Egwene cercò di non sembrare precipitosa e si strofinò il viso con il fazzoletto per nascondere gli occhi stralunati. Non era certa di avere gli occhi sgranati, ma era la sensazione che provava. Per tutta la vita, ogni volta che aveva fatto presente che andare a destra sarebbe stata la cosa migliore, Rand aveva sollevato il mento e si era diretto a sinistra! Perché proprio adesso aveva deciso di ascoltare?

C’era qualcosa di buono nel modo in cui si era messa la situazione? Sicuramente non gli avrebbe fatto male mostrare un po’ di rispetto. Anche se quelle donne erano seguaci di Elaida, l’idea di qualcuno che si comportasse in maniera impertinente con le Aes Sedai la infastidiva. Il problema era che Egwene lo desiderava impertinente e arrogante come non era mai stato. Adesso non sarebbe servito tentare di disfare l’opera; Rand non era stupido. Solo esasperante.

«Sei venuta per questo?» chiese.

Egwene non poteva ancora andare via. Forse avrebbe avuto una possibilità di mettere tutto a posto, o di accertarsi almeno che non fosse tanto insensato da andare a Tar Valon. «Lo sai che c’è una Maestra delle Onde del Popolo del Mare su una nave ancorata nel fiume?
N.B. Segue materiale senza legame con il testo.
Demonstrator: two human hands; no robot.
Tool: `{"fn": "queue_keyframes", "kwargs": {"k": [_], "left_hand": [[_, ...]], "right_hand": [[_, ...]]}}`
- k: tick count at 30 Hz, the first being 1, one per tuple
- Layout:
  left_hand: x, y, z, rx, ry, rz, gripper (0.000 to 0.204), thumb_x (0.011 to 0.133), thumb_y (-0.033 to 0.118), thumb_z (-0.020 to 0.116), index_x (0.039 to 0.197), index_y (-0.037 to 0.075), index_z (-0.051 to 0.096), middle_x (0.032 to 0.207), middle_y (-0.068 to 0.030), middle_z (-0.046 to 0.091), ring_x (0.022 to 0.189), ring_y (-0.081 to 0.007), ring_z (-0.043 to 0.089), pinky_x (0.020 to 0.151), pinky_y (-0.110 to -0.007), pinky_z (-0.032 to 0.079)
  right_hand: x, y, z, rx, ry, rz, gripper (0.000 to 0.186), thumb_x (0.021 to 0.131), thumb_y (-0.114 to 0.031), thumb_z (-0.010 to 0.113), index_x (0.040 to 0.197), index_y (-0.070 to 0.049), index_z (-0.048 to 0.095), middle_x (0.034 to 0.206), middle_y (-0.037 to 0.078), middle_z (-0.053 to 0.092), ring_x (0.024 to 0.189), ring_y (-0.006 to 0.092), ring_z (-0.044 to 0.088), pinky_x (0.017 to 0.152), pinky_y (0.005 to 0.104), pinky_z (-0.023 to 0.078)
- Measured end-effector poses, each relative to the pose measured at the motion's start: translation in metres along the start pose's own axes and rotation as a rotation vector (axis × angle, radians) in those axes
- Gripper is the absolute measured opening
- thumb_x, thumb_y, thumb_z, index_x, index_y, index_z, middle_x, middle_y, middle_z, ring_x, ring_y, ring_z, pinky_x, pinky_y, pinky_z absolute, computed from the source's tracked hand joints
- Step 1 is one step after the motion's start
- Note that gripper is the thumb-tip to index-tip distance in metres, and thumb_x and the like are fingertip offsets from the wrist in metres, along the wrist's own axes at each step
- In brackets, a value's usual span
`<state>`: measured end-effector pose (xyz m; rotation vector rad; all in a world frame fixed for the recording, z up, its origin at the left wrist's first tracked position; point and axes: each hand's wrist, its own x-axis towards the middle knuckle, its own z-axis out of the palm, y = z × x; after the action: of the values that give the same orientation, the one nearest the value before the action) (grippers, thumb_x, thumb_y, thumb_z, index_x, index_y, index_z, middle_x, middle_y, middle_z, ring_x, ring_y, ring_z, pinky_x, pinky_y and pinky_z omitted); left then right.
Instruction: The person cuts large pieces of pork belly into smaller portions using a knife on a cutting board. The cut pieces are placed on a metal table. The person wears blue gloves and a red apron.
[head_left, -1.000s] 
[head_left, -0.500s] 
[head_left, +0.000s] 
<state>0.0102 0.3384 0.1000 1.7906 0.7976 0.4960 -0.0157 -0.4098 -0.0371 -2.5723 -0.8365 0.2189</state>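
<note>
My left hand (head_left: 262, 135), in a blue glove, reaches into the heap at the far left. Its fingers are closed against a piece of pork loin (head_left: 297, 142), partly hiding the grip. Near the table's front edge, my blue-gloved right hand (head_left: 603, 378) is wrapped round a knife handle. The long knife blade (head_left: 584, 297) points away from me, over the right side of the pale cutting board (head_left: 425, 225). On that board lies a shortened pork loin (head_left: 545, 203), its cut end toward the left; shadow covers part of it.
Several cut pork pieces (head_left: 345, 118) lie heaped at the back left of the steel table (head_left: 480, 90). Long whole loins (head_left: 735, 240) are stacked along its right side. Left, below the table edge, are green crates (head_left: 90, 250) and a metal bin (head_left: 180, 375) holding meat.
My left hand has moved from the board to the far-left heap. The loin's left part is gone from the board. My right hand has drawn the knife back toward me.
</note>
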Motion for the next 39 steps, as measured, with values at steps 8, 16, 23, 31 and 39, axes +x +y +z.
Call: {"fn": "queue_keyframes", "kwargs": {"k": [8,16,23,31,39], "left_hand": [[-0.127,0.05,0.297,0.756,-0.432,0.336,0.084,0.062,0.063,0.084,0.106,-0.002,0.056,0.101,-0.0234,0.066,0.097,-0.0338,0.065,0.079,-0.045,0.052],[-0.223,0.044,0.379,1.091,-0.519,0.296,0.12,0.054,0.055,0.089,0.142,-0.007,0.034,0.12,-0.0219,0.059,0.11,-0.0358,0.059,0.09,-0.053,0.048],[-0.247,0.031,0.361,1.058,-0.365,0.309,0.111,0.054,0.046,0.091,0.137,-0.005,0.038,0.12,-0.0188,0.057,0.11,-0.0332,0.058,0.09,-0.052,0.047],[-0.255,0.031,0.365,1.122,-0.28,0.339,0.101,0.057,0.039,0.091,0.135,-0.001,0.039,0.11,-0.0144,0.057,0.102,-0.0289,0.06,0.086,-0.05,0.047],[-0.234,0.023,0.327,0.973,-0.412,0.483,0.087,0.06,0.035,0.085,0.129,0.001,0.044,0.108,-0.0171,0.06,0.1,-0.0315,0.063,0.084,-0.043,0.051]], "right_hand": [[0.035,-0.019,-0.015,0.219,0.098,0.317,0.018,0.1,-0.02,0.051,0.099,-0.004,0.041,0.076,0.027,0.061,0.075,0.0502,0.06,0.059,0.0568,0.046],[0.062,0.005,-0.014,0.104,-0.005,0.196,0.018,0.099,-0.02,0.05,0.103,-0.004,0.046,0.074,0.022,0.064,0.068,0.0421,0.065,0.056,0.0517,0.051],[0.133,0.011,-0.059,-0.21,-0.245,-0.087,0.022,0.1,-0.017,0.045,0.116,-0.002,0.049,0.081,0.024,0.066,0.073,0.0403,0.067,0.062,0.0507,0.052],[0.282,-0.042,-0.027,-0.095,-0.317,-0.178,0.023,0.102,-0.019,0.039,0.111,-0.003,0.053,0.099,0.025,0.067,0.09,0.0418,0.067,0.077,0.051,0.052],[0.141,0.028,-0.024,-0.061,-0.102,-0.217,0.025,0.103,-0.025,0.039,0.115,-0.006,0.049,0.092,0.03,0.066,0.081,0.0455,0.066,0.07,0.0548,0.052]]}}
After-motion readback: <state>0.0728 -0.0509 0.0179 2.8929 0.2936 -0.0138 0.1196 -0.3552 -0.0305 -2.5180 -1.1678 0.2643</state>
La spuma bianca.»Era un modo di cambiare argomento valido come un altro. «È venuta a vederti e ho sentito dire che sta diventando impaziente.» Glielo aveva riferito Gawyn. Erian aveva dovuto farsi portare fuori su una barca a remi per scoprire cosa ci facesse un vascello del Popolo del Mare nell’entroterra e avevano rifiutato di farla salire a bordo. Doveva essere ritornata di un umore che in ogni altra donna che non fosse Aes Sedai si sarebbe potuto definire furia. Egwene supponeva di sapere perché erano lì, ma non l’avrebbe detto a Rand; che per una volta incontrasse qualcuno senza aspettarsi che si sarebbe inchinato al suo cospetto.

«Sembra che gli Atha’an Miere siano ovunque.» Rand si accomodò su una sedia. Per qualche motivo sembrava divertito, ma Egwene avrebbe scommesso che tale motivo non aveva nulla a che fare con il Popolo del Mare. «Berelain dice che dovrei incontrare quell’Harine din Togara Due Venti, ma se il suo carattere corrisponde davvero a quanto mi ha riferito Berelain, può aspettare. Per ora sono circondato da un numero sufficiente di donne arrabbiate con me.»